■ Problem statement ■
Using the material below, copy every line where "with" appears.

[Start of Attachment]

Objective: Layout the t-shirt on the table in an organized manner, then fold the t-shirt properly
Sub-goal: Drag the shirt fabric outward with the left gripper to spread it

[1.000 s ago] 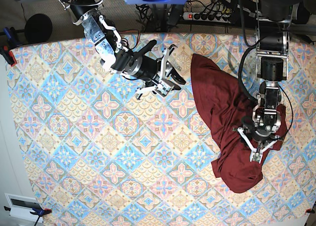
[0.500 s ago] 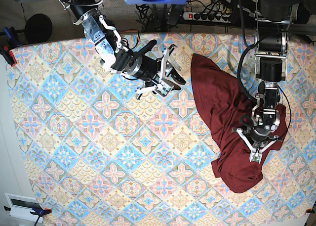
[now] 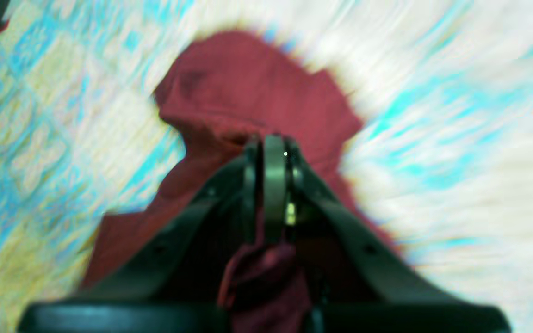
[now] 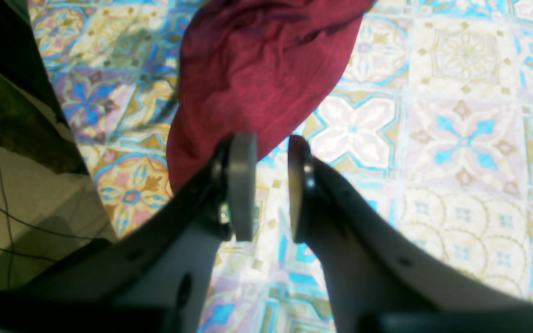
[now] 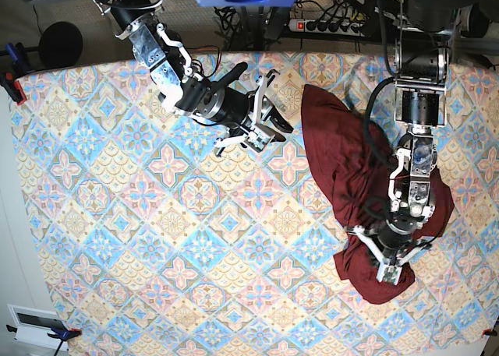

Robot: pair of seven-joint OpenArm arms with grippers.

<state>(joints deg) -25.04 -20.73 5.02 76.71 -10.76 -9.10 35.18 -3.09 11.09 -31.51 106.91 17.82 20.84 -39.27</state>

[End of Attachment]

■ Output of the task ■
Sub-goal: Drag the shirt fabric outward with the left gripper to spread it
Robot: pair of seven-joint OpenArm arms with grippers.

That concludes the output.